On the stand, Liu admitted to some crimes such as bribing government officials but argued that is what every Chinese private businessmen needs to do. He denied any involvement in the cigarette dealer's death.
In August, the Liaoning Higher People's Court lowered his earlier death sentence to a sentence of death with two years' reprieve because, the court wrote, it could not "exclude the possibility that public security organs during their investigation extorted a confession by torture." That sentence meant that Liu would most likely get life in prison.
On Oct. 8, the Supreme People's Court took over the case, marking the first time since the 1949 Communist revolution that China's highest court would hear a common criminal case. Sources said the Communist Party's Committee of Politics and Law, which runs the country's security services, ordered the top court to issue a new verdict and sentence Liu to death. The sources said that Public Security Minister Zhou Yongkang, the second-ranking member of the committee, insisted on a death sentence, because he did not want a precedent set allowing confessions obtained by torture to be thrown out of court. Senior members of the Politburo, China's top political body, also agreed that Liu should be executed because public opinion seemed to be in favor of it.
The top court held its first session on Friday, but Tian, the defense lawyer, boycotted the meeting. In a lengthy report Monday night, state-run television quoted the high court as brushing aside the torture charges and saying that the seriousness of Liu's crimes warranted his death.

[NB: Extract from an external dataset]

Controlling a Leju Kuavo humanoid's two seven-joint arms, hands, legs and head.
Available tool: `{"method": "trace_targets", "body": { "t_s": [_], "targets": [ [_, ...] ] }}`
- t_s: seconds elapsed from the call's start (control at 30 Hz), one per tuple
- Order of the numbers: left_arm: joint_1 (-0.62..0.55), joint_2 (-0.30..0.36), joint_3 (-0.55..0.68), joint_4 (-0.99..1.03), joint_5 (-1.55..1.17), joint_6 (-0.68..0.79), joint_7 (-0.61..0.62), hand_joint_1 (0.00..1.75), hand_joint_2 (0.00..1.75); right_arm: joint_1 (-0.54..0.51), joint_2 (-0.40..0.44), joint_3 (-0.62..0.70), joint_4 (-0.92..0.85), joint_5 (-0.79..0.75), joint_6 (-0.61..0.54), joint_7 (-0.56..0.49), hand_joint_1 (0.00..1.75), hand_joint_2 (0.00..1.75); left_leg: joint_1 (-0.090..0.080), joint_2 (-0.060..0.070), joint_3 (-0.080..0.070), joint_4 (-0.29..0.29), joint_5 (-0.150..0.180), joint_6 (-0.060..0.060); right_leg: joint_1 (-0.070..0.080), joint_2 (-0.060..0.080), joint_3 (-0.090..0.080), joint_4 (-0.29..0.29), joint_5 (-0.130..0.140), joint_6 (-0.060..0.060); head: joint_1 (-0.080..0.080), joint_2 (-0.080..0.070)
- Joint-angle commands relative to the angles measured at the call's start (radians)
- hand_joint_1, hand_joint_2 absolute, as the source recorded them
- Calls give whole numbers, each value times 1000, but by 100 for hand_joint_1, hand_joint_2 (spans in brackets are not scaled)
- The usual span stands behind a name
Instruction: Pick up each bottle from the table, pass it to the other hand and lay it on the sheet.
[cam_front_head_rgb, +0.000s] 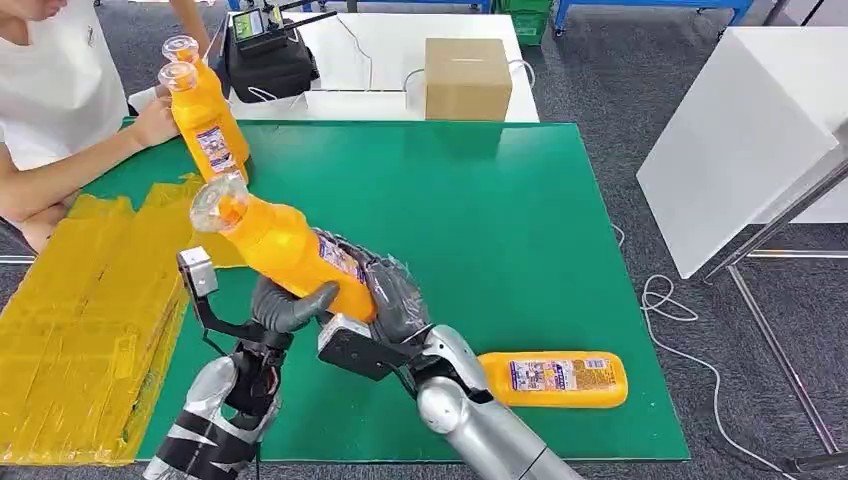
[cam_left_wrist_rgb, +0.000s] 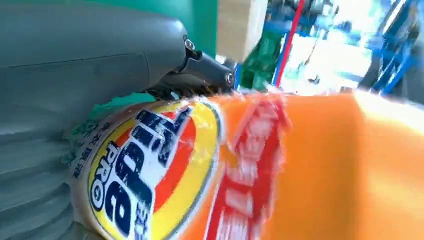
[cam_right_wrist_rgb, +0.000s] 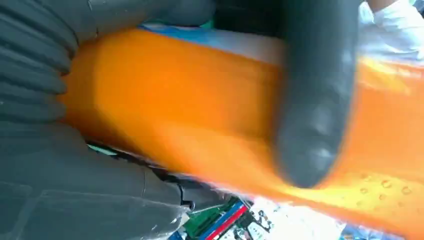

"Originally we thought this was a historical case," said Yu of New York University. "We had a high court that admitted some kind of torture occurred and that torture actually had legal consequences. But now they have really disappointed a lot of Chinese lawyers."
More than 100 defense attorneys have been arrested nationwide under a clause in a law that gives police and prosecutors sweeping rights to jail them for making statements in court that are deemed false, officials at the All China Lawyers Association said. That clause is having a chilling effect on criminal defense work, and scores of lawyers are leaving that side of the profession, senior defense attorneys said.